◆ **EXERCISE OBJECTIVE**
Repeat exactly the lines below that lie between the line with "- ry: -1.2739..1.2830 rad" and the line with "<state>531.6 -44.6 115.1", counting both of those lines as part of the answer.

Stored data
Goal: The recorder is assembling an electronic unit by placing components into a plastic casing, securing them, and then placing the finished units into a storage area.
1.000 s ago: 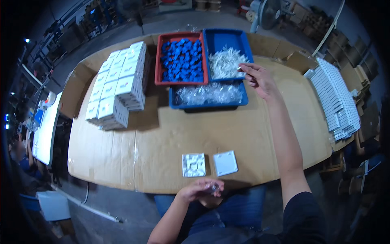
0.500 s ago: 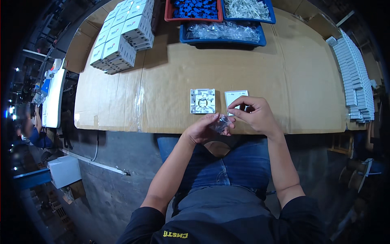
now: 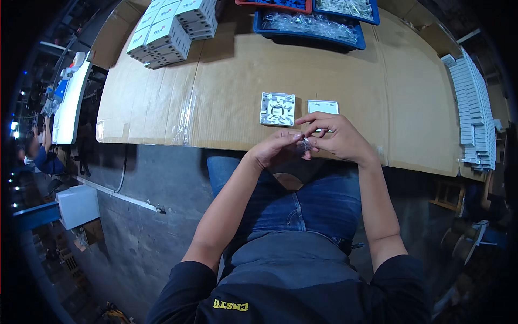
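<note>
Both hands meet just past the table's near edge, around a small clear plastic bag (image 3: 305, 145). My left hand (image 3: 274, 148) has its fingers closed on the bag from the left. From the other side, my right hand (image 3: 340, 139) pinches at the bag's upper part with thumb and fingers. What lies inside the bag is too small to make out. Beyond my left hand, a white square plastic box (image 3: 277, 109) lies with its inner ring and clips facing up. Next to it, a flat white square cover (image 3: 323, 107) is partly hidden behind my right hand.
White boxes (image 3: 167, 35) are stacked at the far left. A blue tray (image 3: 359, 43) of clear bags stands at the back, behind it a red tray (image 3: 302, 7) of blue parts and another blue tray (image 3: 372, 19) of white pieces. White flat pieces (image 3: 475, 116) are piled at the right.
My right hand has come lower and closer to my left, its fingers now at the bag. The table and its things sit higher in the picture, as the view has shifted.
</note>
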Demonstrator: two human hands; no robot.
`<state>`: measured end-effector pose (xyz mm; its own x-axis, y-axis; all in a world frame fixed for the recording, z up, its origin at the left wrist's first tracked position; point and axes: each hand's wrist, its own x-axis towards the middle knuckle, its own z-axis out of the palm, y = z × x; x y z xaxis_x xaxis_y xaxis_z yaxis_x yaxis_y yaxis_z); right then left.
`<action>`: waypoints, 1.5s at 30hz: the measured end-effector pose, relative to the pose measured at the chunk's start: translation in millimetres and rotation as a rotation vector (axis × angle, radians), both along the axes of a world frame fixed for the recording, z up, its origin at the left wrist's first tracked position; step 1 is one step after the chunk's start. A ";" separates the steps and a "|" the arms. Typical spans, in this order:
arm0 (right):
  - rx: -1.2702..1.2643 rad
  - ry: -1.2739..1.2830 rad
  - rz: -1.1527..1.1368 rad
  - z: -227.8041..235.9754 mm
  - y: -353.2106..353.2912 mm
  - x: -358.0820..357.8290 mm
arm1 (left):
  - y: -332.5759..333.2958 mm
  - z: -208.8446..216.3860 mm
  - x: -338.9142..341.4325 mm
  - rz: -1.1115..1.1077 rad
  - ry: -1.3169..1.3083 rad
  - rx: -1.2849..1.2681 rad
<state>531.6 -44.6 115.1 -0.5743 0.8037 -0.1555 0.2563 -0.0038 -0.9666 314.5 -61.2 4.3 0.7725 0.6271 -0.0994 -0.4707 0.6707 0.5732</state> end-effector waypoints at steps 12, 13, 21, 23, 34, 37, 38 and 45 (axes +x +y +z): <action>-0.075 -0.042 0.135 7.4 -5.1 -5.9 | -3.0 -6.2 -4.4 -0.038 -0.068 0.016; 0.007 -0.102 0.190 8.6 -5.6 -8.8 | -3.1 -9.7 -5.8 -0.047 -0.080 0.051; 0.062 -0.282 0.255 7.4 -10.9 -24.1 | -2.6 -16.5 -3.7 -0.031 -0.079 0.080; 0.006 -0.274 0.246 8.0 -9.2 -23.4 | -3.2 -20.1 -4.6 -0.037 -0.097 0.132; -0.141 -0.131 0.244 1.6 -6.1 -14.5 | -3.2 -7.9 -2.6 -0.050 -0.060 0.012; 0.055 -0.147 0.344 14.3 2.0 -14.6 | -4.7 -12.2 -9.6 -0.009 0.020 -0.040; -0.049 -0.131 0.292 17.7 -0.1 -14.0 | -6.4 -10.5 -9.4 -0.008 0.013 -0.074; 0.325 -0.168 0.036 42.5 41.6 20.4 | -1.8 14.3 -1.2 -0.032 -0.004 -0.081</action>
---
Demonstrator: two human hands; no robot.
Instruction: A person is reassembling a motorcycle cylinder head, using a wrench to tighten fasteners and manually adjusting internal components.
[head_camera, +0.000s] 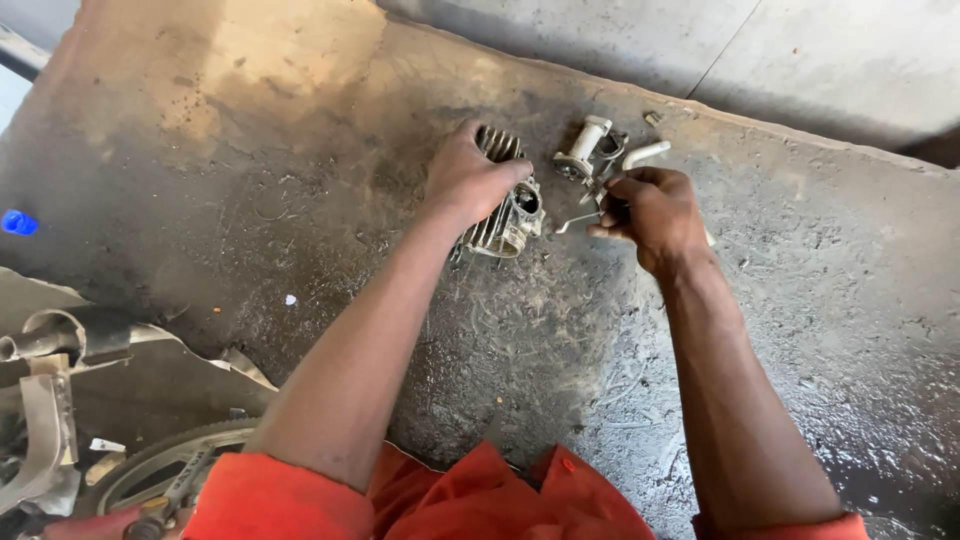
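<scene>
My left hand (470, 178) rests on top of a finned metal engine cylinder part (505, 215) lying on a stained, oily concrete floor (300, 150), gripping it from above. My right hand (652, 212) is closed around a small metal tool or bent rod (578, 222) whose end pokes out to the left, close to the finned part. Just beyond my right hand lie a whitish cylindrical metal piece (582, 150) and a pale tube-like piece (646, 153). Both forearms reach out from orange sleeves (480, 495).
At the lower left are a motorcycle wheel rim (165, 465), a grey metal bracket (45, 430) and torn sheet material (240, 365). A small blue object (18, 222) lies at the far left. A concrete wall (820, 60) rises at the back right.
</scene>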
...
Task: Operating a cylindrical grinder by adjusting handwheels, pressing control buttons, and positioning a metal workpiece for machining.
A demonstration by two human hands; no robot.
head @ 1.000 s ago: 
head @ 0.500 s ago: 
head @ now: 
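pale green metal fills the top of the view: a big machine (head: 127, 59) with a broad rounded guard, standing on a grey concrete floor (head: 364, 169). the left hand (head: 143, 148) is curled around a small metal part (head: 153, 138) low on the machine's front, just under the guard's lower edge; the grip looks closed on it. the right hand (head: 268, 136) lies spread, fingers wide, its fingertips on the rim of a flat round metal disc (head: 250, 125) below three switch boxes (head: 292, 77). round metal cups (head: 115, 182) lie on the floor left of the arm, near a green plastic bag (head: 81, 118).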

◆ **EXPECTED OUTPUT**
  - ry: -1.2739..1.2830 rad
  - rz: -1.1527..1.1368 rad
  - z: -227.8041..235.9754 mm
  - y: -353.2106..353.2912 mm
  - x: -358.0820..357.8290 mm
arm1 (left):
  - y: -332.5759..333.2958 mm
  - z: -208.8446..216.3860 mm
  - x: -338.9142..341.4325 mm
  - rz: -1.1115..1.1077 rad
  - ry: -1.3169..1.3083 rad
  - rx: -1.2849..1.2681 rad
<state>531.6 -44.6 115.1 -0.5743 0.8037 -0.1555 0.2563 -0.0038 -0.9666 314.5 -61.2 4.3 0.7725 0.6271 -0.0994 -0.4707 0.6707 0.5732</state> end-effector waypoints at steps 12, 13, 21, 23, 34, 37, 38 and 45 (axes +x +y +z): <action>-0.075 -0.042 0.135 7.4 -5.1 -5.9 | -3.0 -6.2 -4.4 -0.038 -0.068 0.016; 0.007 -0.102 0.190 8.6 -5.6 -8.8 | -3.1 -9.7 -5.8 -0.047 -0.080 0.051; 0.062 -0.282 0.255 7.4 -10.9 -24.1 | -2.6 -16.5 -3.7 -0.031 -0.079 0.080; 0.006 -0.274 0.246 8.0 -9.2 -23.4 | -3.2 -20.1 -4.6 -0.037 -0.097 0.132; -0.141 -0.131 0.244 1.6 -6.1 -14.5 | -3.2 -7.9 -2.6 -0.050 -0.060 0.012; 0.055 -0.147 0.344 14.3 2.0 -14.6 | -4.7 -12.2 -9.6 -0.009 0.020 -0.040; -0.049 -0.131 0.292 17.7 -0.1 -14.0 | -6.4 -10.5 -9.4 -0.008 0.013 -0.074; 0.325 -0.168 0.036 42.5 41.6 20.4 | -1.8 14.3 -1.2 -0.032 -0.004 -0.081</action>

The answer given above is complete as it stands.